Je pense à l’Angleterre en particulier. On assiste à un «rush» sur ce type d’entreprises. À un retour massif même.
ARIA-Nord : pourquoi ce retour vers la forme coopérative ?
Les gens avaient fait d’autres choix, parce qu’il est vrai qu’ils gagnaient plus facilement ailleurs, dans l’autre économie. Mais avec la crise les gens comprennent qu’on perd aussi plus facilement ailleurs. Ils se tournent vers des modèles plus stables.
Les coopératives n’affichent qu’une rentabilité de 3 %, 4 % ou 5 % , mais une rentabilité assurée sur le long terme. Certes, ce n’est pas 15 %, 20 %, 30 %, mais ce n’est pas non plus brusquement – 20 %, -30 %, -40 %. Les gens ont pris conscience qu’il valait mieux s’investir dans ce type de modèle. Et puis, il y a un retour à certaines valeurs, et à un certain militantisme qui était en crise ces 20 dernières années.
ARIA-Nord : vous êtes directeur de la plate-forme des coopératives en Europe. Que représente cette plate-forme ?
Cette plate-forme a été créée à Manchester en novembre 2006. Elle regroupe 172 fédérations nationales de coopératives dans les 37 pays de l’Union Européenne.
ARIA-Nord : pourquoi cette création ?
Nous avons fusionné les secteurs coopératifs professionnels organisés à Bruxelles et l’Alliance Coopérative Internationale qui, elle, est régionalisée. Nous nous sommes regroupés pour parler d’une même voix au niveau européen. Si la Commission européenne reconnaît les banques coopératives, les coopératives agricoles, ou bien encore les coopératives d’assurance, elle ne reconnaît pas notre particularisme comme modèle d’entreprises avec nos logiques de propriété différentes, nos logiques de gouvernance différentes, nos logiques de gestion du profit tout à fait différentes.
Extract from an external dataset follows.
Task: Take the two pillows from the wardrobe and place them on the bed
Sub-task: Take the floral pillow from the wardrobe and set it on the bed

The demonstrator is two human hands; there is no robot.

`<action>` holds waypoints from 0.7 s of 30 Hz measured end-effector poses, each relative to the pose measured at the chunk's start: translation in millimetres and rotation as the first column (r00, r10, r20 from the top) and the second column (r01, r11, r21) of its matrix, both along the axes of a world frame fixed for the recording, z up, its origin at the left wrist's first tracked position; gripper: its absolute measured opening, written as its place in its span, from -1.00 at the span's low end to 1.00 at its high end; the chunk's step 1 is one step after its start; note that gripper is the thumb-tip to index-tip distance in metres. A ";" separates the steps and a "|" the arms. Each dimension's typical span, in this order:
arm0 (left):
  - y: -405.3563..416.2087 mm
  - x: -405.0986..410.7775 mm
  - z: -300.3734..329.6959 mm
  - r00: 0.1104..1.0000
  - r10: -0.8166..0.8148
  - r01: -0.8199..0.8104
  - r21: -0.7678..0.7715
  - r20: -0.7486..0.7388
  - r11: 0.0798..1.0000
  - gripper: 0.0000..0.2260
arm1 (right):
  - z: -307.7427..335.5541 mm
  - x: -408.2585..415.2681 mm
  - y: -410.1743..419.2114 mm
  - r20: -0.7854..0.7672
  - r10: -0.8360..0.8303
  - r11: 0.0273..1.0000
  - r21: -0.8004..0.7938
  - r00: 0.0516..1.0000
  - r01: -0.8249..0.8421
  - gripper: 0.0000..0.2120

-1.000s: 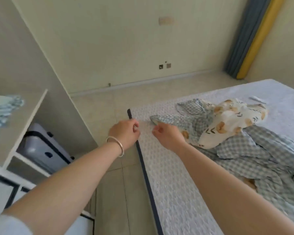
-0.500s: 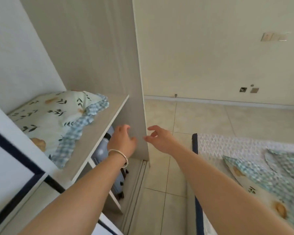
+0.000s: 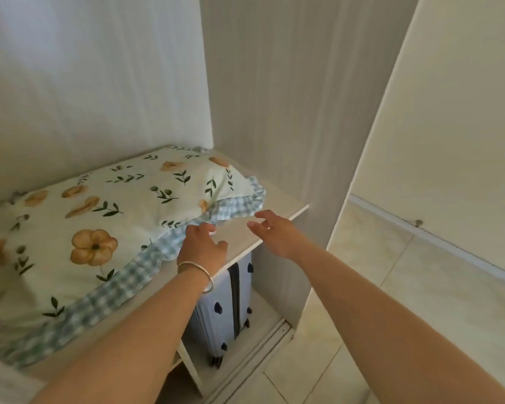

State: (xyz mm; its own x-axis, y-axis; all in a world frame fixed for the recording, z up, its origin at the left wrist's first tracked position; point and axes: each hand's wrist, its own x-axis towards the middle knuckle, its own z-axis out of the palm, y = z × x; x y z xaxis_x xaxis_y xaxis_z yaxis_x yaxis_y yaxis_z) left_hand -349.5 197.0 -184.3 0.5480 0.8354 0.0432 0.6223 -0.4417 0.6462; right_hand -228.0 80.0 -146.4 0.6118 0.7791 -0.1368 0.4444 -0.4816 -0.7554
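Note:
A cream pillow with orange flowers, green sprigs and a blue checked frill lies flat on the wardrobe shelf. My left hand, with a silver bangle on the wrist, hovers at the frill's front edge, fingers spread and empty. My right hand is open just to the right of the pillow's corner, above the bare end of the shelf, holding nothing. The bed is out of view, and so is the other pillow.
A light blue suitcase with black trim stands upright under the shelf. The wardrobe's side panel rises right behind my right hand. Tiled floor and a wall skirting lie to the right, with the sliding-door track at the wardrobe's foot.
My view has swung left from the bed to the wardrobe. Both hands let go of the pillow on the bed and have reached to the shelf, now near the second pillow's frill.

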 end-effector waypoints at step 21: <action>149.2 -6.9 20.1 0.891 0.454 -0.454 0.052 0.015 0.889 -0.77 | 18.9 5.3 260.9 0.153 0.577 0.806 0.050 0.802 -0.590 -0.58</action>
State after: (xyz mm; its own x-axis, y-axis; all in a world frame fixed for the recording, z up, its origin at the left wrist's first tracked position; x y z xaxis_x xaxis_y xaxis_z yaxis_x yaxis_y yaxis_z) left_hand -356.3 346.2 -164.2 0.1094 0.9894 0.0951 0.7617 -0.1449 0.6315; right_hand -222.6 340.9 -127.5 0.0441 0.9990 -0.0022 0.7120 -0.0330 -0.7014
On est même attaqué, aujourd’hui, sur certains de ces éléments, notamment les réserves impartageables. On s’est donc regroupé pour avoir une plus grande force d’expression politique, y compris en lançant des pétitions auprès de nos membres.
ARIA-Nord : quels sont les objectifs ?
Entrer dans les grandes sphères de consultation comme le patronat européen sait le faire. Et revendiquer un champ législatif adapté aux entreprises coopératives. Aujourd’hui, c’est un modèle unique, celui de l’entreprise capitaliste qui détermine les décisions prises à Bruxelles. Or, neuf fois sur dix, cela a des impacts négatifs pour nous. On doit donc se défendre, mais pas seulement se défendre. Il faut que nous parvenions à créer les mêmes capacités de développement que les autres avec nos propres instruments. On ne fonctionne pas de la même manière que l’entreprise capitaliste.
Que les pouvoirs publics et institutions diverses le reconnaissent.
ARIA-Nord : comment comptez-vous parvenir à imposer votre point de vue ?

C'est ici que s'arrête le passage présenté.